New climbing gym planned for Great Barrington

New climbing gym planned for Great Barrington

Photo by Alec Linden

A climber explores Great Barrington’s renowned bouldering areas, reflecting the growing local interest in the sport ahead of the planned opening of Berkshire Boulders.

Alec Linden

Berkshire Boulders, a rock climbing gym, is set to open in the Berkshires later this year, aiming to do more than fill a gap in indoor recreation — it could help bring climbing further into the region’s mainstream.

Its co-founders already have their sights set beyond the roughly 2,000 square feet of climbable wall planned for a site off Route 7, just north of downtown Great Barrington.

“There’s an opportunity that I felt was on the table to bring outdoor recreation and these other sports into the public domain,” said Nick Friedman, a Sheffield resident behind the project, alongside Dan Yagmin.

Friedman said that while underground communities in the region around more adventurous outdoor sports, such as rock climbing and mountain biking, have long existed, they have often been overlooked compared with more traditional pastimes like hiking.

With the gym, “I feel like we could make a start in formalizing these forms of outdoor recreation,” Friedman said. He described it as a way to create a more tangible connection between the broader community and a climbing scene that has developed quietly for decades.

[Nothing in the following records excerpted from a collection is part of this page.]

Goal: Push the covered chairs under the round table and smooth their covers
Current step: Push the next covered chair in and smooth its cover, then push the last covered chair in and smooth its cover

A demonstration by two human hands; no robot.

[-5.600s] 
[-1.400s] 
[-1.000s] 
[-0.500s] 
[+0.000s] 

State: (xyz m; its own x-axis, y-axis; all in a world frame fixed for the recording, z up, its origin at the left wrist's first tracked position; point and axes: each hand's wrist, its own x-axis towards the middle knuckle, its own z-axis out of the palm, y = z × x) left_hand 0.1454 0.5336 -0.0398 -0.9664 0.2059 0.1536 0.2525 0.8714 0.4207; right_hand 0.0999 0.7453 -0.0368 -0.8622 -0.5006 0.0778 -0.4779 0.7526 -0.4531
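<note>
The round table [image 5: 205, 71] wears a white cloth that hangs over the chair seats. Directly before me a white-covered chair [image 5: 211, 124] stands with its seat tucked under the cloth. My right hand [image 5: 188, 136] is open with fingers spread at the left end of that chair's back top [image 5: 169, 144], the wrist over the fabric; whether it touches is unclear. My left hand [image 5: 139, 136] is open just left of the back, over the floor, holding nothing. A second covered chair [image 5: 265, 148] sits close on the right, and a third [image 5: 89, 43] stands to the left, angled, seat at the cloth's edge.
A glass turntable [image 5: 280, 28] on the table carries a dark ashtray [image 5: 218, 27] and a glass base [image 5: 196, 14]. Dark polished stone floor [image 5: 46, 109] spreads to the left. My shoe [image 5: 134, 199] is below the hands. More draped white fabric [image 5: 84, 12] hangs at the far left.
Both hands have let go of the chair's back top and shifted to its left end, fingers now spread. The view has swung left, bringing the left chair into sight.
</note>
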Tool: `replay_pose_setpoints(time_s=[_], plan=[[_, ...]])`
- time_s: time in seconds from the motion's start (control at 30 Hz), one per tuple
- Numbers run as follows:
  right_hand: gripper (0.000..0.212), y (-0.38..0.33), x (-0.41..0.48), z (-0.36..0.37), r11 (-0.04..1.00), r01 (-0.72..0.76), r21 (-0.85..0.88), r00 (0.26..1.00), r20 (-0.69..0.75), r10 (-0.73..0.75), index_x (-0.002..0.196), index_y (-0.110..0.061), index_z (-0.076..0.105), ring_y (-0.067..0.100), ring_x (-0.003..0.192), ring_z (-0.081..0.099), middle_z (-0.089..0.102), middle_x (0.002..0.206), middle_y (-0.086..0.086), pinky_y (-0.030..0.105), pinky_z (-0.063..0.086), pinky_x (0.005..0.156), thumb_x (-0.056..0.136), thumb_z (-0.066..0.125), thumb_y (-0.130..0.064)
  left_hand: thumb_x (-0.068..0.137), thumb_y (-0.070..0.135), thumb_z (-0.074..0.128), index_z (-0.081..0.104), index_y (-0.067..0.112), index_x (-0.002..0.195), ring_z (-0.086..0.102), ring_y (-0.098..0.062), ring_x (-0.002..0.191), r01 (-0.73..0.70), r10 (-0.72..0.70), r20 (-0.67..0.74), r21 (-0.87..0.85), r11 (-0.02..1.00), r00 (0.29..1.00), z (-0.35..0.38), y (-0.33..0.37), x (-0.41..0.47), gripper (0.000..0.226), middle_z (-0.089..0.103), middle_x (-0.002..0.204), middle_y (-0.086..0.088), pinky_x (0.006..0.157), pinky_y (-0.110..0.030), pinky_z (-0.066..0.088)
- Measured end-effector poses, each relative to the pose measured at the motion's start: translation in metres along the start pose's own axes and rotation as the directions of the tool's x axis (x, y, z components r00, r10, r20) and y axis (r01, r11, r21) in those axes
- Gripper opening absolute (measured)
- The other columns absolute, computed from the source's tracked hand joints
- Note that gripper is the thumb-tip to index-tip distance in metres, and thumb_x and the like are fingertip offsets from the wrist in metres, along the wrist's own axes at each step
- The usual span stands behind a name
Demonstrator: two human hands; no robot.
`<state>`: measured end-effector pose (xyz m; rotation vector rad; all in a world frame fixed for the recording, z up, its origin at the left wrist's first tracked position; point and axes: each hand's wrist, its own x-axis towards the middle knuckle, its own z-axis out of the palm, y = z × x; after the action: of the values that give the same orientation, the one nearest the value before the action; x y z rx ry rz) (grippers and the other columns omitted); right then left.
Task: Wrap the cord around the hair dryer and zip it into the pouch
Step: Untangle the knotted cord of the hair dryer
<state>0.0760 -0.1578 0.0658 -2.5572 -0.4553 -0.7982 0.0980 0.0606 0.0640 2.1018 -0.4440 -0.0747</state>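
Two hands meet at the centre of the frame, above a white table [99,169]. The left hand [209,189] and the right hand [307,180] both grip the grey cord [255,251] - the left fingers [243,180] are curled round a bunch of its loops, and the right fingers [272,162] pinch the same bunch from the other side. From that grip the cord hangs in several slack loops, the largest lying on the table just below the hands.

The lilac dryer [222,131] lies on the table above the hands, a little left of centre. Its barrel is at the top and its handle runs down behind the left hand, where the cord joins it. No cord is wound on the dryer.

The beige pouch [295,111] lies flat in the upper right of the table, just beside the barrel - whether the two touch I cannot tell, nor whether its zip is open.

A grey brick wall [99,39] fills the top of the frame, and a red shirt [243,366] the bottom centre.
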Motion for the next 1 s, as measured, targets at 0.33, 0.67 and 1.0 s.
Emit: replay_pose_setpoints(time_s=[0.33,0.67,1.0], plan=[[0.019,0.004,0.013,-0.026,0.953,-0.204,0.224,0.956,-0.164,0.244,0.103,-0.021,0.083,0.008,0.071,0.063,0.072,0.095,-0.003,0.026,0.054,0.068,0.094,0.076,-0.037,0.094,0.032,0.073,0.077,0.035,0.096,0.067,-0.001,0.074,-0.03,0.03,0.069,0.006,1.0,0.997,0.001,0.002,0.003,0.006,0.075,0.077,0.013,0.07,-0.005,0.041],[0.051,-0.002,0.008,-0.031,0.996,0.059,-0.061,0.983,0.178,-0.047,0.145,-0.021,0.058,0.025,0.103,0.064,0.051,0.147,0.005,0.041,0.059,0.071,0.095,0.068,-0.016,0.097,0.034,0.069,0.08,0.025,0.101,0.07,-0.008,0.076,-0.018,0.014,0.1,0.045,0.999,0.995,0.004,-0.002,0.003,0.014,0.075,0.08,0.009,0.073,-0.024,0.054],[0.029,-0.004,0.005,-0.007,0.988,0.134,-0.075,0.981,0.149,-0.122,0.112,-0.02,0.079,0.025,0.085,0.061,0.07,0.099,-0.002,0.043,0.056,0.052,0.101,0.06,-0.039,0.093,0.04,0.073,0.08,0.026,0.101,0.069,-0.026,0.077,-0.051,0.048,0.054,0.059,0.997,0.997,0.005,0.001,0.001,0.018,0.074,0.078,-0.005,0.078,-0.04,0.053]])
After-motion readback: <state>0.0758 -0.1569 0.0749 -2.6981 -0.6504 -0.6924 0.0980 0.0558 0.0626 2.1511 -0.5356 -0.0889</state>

Berkshire Boulders is the brainchild of Friedman, who began climbing 20 years ago on the gneiss boulders and bluffs that dot the hills around Great Barrington, and Yagmin, a climber with three decades of experience originally from central Connecticut who now lives between Winsted and Colebrook.

Both bring entrepreneurial experience to the project. Friedman co-founded Theory Wellness, a cannabis dispensary in Great Barrington where he now serves as chief strategic officer. Yagmin combined his passion for climbing, training in fine arts and years as a climbing gym route setter to start Decoy Holds, producing nature-inspired climbing grips.

Yagmin is shaping the climbing experience at the new gym at 325 Stockbridge Rd., which will focus on bouldering, a form of ropeless climbing on walls typically under 15 feet tall, with padded floors for protection. His holds take cues from real rock types, including the granitic gneiss found across the Berkshires and prized by climbers

Even though the gym is indoors, the connection to the rock outside is central to its mission. Friedman serves on the board of the Western Massachusetts Climbers Coalition, which works with governments, landowners and land managers to keep climbing areas open and accessible.

He said the project is structured so that any profits from the gym will support organizations that advance access to climbing.

“I have no investors, no lenders, and I’m self-financing,” he said. “So I plan on donating any available profits to an organization that aligns with the mission, which is really to make climbing more accessible.”

Accessibility, he added, also means affordability. He plans to offer reduced memberships for those facing financial hardship.

“Then hopefully as the gym gets going and grows,” he said, “that can become a bigger and bigger component.”

Yagmin said the gym could become both a hub for local climbers and an entry point for newcomers.
“I think a lot of people just don’t really understand the sport,” he said. With the gym, “hopefully people stop in, start getting familiar with it and see that it’s a positive thing.”

Friedman said that when he and Yagmin were introduced through the local climbing network, the idea of a gym had been “percolating around the Berkshires for decades.”

Until Berkshire Boulders opens — which he estimates will be this summer — the closest dedicated climbing gyms are roughly an hour away, including those in Poughkeepsie, Kingston, Albany and West Hartford.

Until then, Friedman and Yagmin have their plates full. Since announcing the project last month, Friedman said interest from prospective members has been strong.

The pair are in the process of gathering information to plan adult and children’s programming, though details are still to come.

In addition to bouldering walls, the gym will include climbing-specific training equipment and a standard fitness area. An FAQ page on the website, berkshireboulders.com, also references a hangout space, retail section, outdoor area overlooking a bend in the Housatonic River, and possibly a sauna and cold plunge.

Friedman said the final product will reflect the needs of its users.

“This gym is really oriented to be there for the community,” he said, “so we want to reflect that community as best we can.”